## Exercise instructions
Below are records; copy every line among them that contains the word "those".

## Dataset
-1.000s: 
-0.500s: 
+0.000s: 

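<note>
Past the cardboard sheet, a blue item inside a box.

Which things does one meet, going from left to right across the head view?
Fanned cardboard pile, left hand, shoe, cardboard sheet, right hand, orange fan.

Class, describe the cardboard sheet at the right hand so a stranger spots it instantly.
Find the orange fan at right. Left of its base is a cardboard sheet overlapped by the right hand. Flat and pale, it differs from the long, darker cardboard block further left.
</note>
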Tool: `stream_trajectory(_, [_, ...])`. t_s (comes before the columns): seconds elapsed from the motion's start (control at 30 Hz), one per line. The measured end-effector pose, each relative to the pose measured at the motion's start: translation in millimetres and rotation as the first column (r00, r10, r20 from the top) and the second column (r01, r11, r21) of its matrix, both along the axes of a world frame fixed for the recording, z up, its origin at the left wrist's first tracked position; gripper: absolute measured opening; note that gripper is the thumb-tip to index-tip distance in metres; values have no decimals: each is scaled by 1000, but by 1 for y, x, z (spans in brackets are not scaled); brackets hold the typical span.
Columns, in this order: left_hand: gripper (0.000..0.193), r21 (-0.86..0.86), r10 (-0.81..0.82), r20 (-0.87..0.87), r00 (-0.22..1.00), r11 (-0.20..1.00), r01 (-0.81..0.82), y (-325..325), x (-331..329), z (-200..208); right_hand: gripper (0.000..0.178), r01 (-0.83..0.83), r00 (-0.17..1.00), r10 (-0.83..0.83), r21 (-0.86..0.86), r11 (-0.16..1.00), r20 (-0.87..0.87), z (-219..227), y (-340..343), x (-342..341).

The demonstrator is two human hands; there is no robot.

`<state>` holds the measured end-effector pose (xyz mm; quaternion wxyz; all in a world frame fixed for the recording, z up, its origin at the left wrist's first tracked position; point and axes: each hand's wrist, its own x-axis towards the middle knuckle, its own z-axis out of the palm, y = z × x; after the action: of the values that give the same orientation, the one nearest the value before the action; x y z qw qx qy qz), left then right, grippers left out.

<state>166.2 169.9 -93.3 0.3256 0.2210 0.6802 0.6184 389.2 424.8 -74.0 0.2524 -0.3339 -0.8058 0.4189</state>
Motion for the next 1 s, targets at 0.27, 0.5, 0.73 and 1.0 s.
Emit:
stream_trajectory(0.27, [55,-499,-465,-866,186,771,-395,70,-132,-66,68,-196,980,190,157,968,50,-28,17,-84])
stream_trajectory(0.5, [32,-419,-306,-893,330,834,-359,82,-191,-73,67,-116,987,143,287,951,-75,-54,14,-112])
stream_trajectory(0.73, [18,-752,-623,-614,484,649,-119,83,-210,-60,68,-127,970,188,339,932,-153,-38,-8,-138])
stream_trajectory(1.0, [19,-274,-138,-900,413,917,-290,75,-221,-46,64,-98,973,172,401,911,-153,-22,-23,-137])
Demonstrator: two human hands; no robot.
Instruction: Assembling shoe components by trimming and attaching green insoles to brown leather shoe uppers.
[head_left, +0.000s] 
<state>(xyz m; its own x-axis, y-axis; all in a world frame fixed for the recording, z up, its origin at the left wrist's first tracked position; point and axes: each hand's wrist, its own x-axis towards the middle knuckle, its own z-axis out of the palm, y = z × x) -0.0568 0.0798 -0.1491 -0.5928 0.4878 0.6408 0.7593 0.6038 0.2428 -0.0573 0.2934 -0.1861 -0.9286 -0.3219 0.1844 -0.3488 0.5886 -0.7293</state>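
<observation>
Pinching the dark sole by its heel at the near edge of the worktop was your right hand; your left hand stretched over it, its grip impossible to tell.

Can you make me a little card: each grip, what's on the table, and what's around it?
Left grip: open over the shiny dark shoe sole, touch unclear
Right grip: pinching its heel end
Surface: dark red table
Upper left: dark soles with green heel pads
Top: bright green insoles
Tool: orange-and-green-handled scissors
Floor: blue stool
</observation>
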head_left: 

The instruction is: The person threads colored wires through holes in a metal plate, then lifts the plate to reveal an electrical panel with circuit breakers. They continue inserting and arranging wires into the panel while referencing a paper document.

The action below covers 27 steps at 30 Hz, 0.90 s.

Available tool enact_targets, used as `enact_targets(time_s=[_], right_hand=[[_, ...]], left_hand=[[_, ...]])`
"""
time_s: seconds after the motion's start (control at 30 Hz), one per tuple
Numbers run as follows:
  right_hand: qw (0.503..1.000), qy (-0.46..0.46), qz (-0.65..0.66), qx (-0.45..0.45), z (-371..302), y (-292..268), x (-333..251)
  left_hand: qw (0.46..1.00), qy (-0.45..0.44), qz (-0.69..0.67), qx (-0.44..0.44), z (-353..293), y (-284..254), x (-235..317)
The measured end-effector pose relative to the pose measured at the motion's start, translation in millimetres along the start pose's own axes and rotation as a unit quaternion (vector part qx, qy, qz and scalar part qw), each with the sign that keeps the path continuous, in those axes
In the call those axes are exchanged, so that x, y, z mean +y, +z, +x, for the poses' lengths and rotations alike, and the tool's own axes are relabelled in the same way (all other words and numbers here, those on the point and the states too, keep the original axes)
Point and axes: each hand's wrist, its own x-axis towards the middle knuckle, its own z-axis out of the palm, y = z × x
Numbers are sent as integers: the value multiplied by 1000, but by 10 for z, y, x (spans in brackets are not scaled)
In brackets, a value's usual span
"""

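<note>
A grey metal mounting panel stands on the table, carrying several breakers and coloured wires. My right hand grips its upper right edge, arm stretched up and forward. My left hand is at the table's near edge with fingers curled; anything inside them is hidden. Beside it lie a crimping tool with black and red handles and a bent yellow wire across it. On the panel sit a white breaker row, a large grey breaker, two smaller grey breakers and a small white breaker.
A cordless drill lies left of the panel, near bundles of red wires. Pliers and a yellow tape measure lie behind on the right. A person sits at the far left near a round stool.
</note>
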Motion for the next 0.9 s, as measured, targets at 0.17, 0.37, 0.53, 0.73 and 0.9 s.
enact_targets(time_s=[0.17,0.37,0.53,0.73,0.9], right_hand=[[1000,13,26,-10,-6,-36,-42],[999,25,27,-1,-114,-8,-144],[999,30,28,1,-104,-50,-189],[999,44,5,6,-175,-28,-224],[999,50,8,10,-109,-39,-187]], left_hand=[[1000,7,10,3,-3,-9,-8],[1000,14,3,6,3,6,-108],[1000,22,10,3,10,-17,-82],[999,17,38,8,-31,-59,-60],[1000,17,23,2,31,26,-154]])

## Problem solution
The measured end-effector pose relative to the pose measured at the motion's start, translation in millimetres along the start pose's own axes and rotation as a unit quaternion (vector part qx, qy, qz and scalar part qw), each with the sign that keeps the path continuous, in those axes
In the call those axes are exchanged, so that x, y, z mean +y, +z, +x, for the poses' lengths and rotations alike, and the tool's own axes are relabelled in the same way (all other words and numbers here, those on the point and the states too, keep the original axes)

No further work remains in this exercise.